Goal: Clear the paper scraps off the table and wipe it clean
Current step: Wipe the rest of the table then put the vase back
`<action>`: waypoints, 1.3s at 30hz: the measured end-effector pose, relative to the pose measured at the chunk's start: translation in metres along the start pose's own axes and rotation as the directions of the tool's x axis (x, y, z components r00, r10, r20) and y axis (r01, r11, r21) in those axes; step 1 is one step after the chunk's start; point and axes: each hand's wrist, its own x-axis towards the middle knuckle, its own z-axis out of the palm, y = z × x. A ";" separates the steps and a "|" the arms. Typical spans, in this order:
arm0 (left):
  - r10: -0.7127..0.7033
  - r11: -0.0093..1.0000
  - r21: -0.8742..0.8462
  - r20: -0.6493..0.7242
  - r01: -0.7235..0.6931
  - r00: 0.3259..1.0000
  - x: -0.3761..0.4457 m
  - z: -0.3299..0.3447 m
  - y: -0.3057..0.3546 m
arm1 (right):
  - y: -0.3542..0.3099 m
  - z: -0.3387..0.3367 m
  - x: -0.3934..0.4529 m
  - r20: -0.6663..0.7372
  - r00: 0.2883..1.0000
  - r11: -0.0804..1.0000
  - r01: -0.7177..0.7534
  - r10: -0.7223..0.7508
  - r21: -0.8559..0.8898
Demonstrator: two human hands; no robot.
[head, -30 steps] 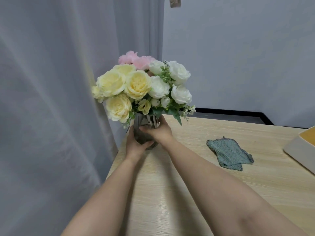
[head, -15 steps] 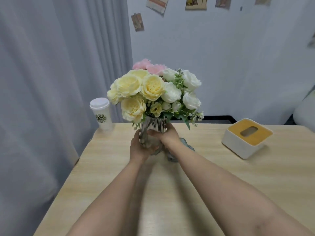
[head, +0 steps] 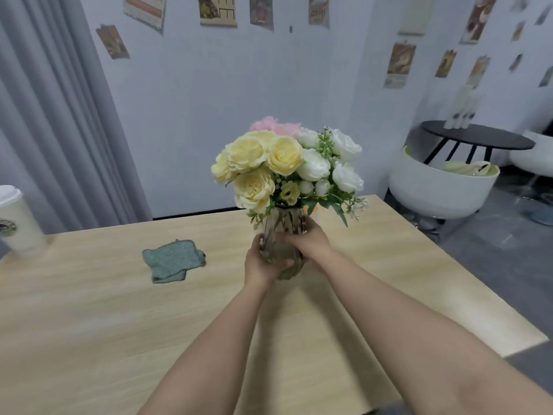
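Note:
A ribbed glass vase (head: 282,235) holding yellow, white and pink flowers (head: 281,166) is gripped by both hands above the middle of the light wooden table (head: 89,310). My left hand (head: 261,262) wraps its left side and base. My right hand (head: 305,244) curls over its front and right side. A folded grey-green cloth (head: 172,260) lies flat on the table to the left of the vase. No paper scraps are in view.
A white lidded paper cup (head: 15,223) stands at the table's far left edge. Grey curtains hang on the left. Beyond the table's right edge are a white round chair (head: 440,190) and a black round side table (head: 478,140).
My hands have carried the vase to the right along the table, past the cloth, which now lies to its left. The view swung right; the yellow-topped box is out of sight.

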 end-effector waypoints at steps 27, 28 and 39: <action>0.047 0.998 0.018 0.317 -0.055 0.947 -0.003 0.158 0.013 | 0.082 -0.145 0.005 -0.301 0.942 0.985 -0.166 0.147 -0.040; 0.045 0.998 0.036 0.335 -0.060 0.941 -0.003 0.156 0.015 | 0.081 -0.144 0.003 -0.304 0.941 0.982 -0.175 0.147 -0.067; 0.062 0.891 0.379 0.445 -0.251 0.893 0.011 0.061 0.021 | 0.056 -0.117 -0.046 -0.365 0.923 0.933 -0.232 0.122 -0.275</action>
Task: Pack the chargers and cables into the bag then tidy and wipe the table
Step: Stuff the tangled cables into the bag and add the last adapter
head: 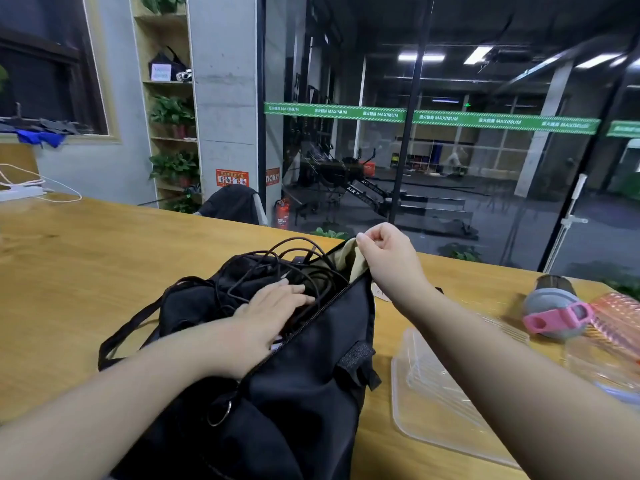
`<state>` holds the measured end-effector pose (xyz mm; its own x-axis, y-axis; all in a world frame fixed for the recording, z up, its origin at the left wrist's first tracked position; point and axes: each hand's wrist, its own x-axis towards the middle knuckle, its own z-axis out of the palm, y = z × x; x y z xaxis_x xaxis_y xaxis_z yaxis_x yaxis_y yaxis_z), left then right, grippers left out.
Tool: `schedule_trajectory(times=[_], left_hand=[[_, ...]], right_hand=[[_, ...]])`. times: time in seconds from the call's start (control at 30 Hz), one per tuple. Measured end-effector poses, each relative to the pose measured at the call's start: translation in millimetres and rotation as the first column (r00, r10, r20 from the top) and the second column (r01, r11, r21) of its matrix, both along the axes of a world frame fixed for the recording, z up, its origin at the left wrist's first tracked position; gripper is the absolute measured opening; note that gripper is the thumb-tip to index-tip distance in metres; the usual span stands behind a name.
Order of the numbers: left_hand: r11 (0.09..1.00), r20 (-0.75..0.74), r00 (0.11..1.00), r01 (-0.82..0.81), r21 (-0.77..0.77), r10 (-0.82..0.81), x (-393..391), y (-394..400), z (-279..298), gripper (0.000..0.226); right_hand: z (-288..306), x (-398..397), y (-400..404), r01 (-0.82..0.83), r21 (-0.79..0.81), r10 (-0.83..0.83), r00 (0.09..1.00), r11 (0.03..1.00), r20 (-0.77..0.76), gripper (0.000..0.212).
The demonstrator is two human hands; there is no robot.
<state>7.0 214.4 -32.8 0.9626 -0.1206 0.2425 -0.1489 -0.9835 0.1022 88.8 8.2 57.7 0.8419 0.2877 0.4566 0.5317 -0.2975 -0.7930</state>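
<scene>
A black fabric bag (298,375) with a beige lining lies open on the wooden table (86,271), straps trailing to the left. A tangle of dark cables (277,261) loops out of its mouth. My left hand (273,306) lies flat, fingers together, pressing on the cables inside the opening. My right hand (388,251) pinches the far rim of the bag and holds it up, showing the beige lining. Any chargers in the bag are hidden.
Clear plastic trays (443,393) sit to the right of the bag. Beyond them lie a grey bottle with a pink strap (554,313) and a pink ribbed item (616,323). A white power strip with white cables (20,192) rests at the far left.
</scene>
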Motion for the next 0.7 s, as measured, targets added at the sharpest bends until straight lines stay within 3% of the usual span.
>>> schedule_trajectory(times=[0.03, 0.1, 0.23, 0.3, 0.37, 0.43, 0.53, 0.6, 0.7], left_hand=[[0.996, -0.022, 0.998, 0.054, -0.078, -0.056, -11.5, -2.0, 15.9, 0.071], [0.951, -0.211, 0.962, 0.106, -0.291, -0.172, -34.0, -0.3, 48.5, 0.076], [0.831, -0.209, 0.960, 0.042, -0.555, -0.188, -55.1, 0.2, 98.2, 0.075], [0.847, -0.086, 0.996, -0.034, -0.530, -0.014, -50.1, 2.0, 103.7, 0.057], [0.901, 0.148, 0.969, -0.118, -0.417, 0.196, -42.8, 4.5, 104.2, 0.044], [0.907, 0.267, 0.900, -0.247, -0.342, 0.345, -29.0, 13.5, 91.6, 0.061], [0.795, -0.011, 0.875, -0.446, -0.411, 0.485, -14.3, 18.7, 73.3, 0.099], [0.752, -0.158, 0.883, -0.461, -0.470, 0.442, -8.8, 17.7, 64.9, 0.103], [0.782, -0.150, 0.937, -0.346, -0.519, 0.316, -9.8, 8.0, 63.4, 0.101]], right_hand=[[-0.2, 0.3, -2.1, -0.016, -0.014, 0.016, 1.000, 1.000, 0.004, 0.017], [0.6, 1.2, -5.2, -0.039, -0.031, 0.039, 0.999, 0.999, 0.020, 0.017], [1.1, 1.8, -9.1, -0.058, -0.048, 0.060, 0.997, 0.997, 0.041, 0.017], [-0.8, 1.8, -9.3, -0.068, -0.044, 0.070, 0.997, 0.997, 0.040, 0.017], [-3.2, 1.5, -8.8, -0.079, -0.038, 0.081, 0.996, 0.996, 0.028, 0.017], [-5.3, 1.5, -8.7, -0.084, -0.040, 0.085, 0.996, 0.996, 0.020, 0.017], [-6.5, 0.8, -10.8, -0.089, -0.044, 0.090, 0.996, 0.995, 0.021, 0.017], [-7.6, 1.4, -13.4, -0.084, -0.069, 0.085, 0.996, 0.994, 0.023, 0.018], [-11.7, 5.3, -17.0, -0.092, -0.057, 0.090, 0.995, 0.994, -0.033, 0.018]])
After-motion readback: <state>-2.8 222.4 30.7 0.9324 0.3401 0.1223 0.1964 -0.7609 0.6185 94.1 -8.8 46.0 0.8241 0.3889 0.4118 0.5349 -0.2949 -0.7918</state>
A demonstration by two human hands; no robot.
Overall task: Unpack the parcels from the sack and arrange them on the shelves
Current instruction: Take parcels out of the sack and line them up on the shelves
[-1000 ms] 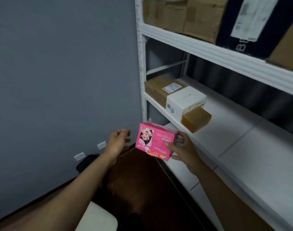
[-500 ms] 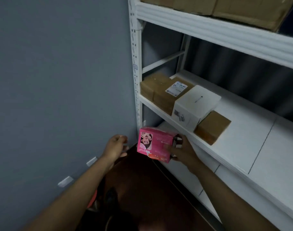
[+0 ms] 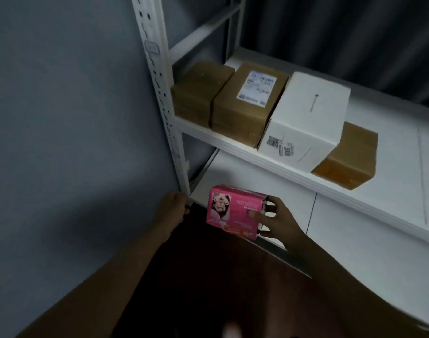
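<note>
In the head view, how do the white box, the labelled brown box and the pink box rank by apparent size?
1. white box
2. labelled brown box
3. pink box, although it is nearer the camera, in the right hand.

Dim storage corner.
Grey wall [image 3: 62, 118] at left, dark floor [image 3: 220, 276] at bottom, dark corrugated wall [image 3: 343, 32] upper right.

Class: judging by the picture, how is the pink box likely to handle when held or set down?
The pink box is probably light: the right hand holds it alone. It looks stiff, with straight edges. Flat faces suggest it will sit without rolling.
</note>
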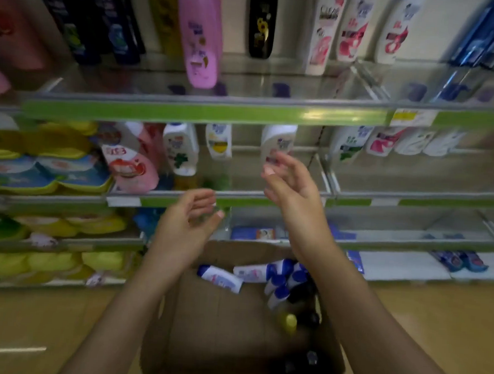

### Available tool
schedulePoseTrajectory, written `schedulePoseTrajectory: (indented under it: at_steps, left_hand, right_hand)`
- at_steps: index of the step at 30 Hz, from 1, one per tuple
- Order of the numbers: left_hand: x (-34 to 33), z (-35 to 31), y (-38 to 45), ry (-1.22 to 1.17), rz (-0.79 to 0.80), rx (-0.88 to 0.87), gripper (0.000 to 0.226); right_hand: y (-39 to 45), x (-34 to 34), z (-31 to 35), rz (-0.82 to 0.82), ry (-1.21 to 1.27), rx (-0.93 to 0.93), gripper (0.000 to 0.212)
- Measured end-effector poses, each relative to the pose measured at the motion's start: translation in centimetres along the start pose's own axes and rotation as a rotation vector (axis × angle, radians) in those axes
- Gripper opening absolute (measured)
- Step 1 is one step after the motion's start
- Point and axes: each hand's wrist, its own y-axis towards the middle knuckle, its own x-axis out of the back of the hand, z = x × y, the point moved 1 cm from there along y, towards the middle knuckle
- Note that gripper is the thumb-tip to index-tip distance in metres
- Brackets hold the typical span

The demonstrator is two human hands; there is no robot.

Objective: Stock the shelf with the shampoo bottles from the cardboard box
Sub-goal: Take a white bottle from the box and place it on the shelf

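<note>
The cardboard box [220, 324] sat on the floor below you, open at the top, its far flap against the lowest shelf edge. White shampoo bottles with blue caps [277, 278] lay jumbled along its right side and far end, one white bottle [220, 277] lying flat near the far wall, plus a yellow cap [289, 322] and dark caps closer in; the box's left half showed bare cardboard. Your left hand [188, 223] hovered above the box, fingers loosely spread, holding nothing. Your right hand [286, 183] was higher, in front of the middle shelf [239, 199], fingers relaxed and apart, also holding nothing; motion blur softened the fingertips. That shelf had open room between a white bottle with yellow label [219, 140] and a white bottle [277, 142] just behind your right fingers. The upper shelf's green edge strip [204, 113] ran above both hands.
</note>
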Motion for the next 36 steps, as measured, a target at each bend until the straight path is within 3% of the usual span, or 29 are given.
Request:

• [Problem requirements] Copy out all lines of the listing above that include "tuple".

• [Reply]
Tool: `schedule_trajectory(times=[_], left_hand=[[_, ...]], right_hand=[[_, ...]])`. times: time in seconds from the call's start (control at 30 Hz), one per tuple. Measured end-effector poses, each relative to the pose measured at the call's start: translation in millimetres and rotation as the first column (r00, r10, r20 from the top) and the second column (r01, r11, r21) of its matrix, both along the axes of a world frame fixed for the recording, z up, its origin at the left wrist's first tracked position; gripper is the absolute measured opening; note that gripper is the thumb-tip to index-tip distance in metres; the usual span stands behind a name.
- at_steps: index of the step at 30 Hz, from 1, one per tuple

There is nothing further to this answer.